*Work instruction*: The listing below should be reproduced precisely, except for its images.

*Data*:

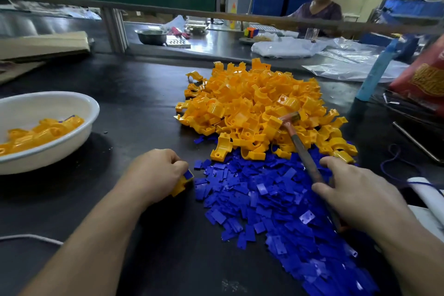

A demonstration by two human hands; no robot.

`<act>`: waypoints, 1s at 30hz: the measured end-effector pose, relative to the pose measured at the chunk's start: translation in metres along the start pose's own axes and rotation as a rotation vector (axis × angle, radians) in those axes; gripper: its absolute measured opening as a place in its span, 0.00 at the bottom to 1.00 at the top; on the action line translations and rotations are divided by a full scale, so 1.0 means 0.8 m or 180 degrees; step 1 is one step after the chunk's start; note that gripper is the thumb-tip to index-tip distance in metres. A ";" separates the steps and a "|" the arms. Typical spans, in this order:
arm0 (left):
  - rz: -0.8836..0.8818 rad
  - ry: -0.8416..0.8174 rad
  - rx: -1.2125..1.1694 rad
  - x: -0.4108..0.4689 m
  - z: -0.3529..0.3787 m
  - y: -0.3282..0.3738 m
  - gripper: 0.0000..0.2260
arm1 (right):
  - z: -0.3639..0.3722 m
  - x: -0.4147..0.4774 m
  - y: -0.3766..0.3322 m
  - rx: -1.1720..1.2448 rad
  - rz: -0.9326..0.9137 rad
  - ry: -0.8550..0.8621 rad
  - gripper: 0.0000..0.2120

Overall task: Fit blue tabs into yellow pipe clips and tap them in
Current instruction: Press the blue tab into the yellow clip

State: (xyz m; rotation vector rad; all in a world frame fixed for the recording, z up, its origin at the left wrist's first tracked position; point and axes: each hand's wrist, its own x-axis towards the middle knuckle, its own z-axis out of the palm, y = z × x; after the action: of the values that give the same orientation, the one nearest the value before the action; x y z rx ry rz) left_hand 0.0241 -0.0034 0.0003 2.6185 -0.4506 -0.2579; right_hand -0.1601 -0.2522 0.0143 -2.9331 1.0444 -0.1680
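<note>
A big heap of yellow pipe clips (254, 103) lies in the middle of the dark table. In front of it spreads a pile of blue tabs (269, 202). My left hand (156, 175) grips one yellow clip with a blue tab in it (184, 181), held down on the table at the left edge of the blue pile. My right hand (360, 194) lies over the handle of a small hammer (305, 156), thumb and fingers around it. The hammer's head (289, 119) rests on the yellow heap.
A white bowl (79, 137) at the left holds several assembled clips. Cardboard lies at the far left, and a blue tube (378, 72) and a red bag (425, 79) stand at the right. A person sits across the table behind plastic sheets.
</note>
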 end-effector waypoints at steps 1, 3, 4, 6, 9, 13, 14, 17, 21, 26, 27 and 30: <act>-0.0029 -0.0019 0.0044 -0.002 -0.002 -0.002 0.12 | 0.000 -0.001 -0.001 -0.0002 -0.0012 0.0005 0.18; -0.0086 -0.0047 0.0171 -0.007 -0.005 -0.007 0.20 | -0.001 -0.001 -0.002 -0.0040 -0.0074 0.0098 0.15; -0.0087 -0.0033 0.0288 -0.011 -0.005 -0.009 0.25 | -0.001 0.000 -0.002 -0.0047 -0.0100 0.0160 0.14; -0.0034 0.0079 0.0488 -0.019 -0.001 -0.012 0.30 | 0.000 0.003 -0.002 0.0028 -0.0119 0.0282 0.14; 0.0061 0.0403 0.0648 -0.028 0.011 -0.009 0.24 | -0.007 -0.001 -0.001 0.0639 -0.0038 0.0319 0.10; 0.0195 0.0674 0.0611 -0.030 0.022 -0.012 0.18 | -0.029 -0.034 -0.015 0.2854 0.0302 -0.0252 0.09; 0.0219 0.0696 0.0594 -0.030 0.023 -0.013 0.18 | -0.033 -0.046 -0.023 0.3074 0.0207 -0.0458 0.10; 0.0221 0.0698 0.0488 -0.028 0.024 -0.018 0.20 | -0.034 -0.075 -0.054 0.3082 -0.0213 -0.1033 0.16; 0.0176 0.0784 0.0337 -0.029 0.024 -0.025 0.21 | -0.020 -0.089 -0.083 0.2505 -0.0650 -0.1100 0.14; 0.0242 0.0798 0.0278 -0.028 0.025 -0.027 0.20 | -0.022 -0.104 -0.100 0.2179 -0.0872 -0.0763 0.21; 0.0233 0.0790 0.0272 -0.027 0.025 -0.028 0.20 | -0.021 -0.107 -0.100 0.2038 -0.0975 -0.0633 0.22; 0.0223 0.0752 0.0280 -0.026 0.024 -0.028 0.19 | -0.015 -0.113 -0.102 0.1395 -0.1296 -0.0569 0.24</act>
State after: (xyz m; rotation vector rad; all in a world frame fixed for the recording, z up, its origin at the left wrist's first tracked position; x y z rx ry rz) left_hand 0.0056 0.0147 -0.0248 2.6687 -0.4792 0.0960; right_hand -0.1797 -0.1316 0.0227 -2.6497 0.3235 -0.1186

*Task answer*:
A demonstration by two human hands; no robot.

`<act>`: waypoints, 1s at 30hz: the measured end-effector pose, relative to the pose measured at the chunk's start: translation in metres along the start pose's own axes and rotation as a rotation vector (axis × angle, radians) in those axes; gripper: its absolute measured opening as a place in its span, 0.00 at the bottom to 1.00 at the top; on the action line translations and rotations are divided by a full scale, so 1.0 means 0.8 m or 180 degrees; step 1 is one step after the chunk's start; note that gripper is the thumb-tip to index-tip distance in metres. A ";" separates the steps and a "|" the arms. Typical spans, in this order:
arm0 (left):
  - rz: -0.8836..0.8818 rad
  - ry: -0.8416..0.8174 rad
  - rx: -1.2125..1.1694 rad
  - x: -0.4108..0.4689 m
  - z: -0.3529..0.3787 m
  - y: -0.3282..0.3738 m
  - gripper: 0.0000..0.2260
arm1 (right):
  - z: -0.3639..0.3722 m
  - x: -0.4147..0.4774 m
  - y: -0.3766..0.3322 m
  - rx: -1.1720..1.2448 rad
  - rz: -0.9326..0.9137 rad
  - ry: -0.8550..0.8621 rad
  - gripper: 0.0000..0.2120

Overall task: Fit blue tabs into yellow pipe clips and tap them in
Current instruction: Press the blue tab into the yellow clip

State: (xyz m; rotation vector rad; all in a world frame fixed for the recording, z up, its origin at the left wrist's first tracked position; point and axes: each hand's wrist, its own x-axis towards the middle knuckle, its own z-axis out of the palm, y = z × x; after the action: of the values that give the same orientation, the one nearest the value before the action; x y z rx ry rz) left_hand 0.0241 -0.0034 0.0003 2.6185 -0.4506 -0.2579; right_hand -0.1601 -0.2522 0.0143 -2.9331 1.0444 -0.1680
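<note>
A big heap of yellow pipe clips (254, 103) lies in the middle of the dark table. In front of it spreads a pile of blue tabs (269, 202). My left hand (156, 175) grips one yellow clip with a blue tab in it (184, 181), held down on the table at the left edge of the blue pile. My right hand (360, 194) lies over the handle of a small hammer (305, 156), thumb and fingers around it. The hammer's head (289, 119) rests on the yellow heap.
A white bowl (79, 137) at the left holds several assembled clips. Cardboard lies at the far left, and a blue tube (378, 72) and a red bag (425, 79) stand at the right. A person sits across the table behind plastic sheets.
</note>
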 end-effector waypoints at steps 1, 3, 4, 6, 9, 13, 14, 17, 21, 26, 27 and 30: <act>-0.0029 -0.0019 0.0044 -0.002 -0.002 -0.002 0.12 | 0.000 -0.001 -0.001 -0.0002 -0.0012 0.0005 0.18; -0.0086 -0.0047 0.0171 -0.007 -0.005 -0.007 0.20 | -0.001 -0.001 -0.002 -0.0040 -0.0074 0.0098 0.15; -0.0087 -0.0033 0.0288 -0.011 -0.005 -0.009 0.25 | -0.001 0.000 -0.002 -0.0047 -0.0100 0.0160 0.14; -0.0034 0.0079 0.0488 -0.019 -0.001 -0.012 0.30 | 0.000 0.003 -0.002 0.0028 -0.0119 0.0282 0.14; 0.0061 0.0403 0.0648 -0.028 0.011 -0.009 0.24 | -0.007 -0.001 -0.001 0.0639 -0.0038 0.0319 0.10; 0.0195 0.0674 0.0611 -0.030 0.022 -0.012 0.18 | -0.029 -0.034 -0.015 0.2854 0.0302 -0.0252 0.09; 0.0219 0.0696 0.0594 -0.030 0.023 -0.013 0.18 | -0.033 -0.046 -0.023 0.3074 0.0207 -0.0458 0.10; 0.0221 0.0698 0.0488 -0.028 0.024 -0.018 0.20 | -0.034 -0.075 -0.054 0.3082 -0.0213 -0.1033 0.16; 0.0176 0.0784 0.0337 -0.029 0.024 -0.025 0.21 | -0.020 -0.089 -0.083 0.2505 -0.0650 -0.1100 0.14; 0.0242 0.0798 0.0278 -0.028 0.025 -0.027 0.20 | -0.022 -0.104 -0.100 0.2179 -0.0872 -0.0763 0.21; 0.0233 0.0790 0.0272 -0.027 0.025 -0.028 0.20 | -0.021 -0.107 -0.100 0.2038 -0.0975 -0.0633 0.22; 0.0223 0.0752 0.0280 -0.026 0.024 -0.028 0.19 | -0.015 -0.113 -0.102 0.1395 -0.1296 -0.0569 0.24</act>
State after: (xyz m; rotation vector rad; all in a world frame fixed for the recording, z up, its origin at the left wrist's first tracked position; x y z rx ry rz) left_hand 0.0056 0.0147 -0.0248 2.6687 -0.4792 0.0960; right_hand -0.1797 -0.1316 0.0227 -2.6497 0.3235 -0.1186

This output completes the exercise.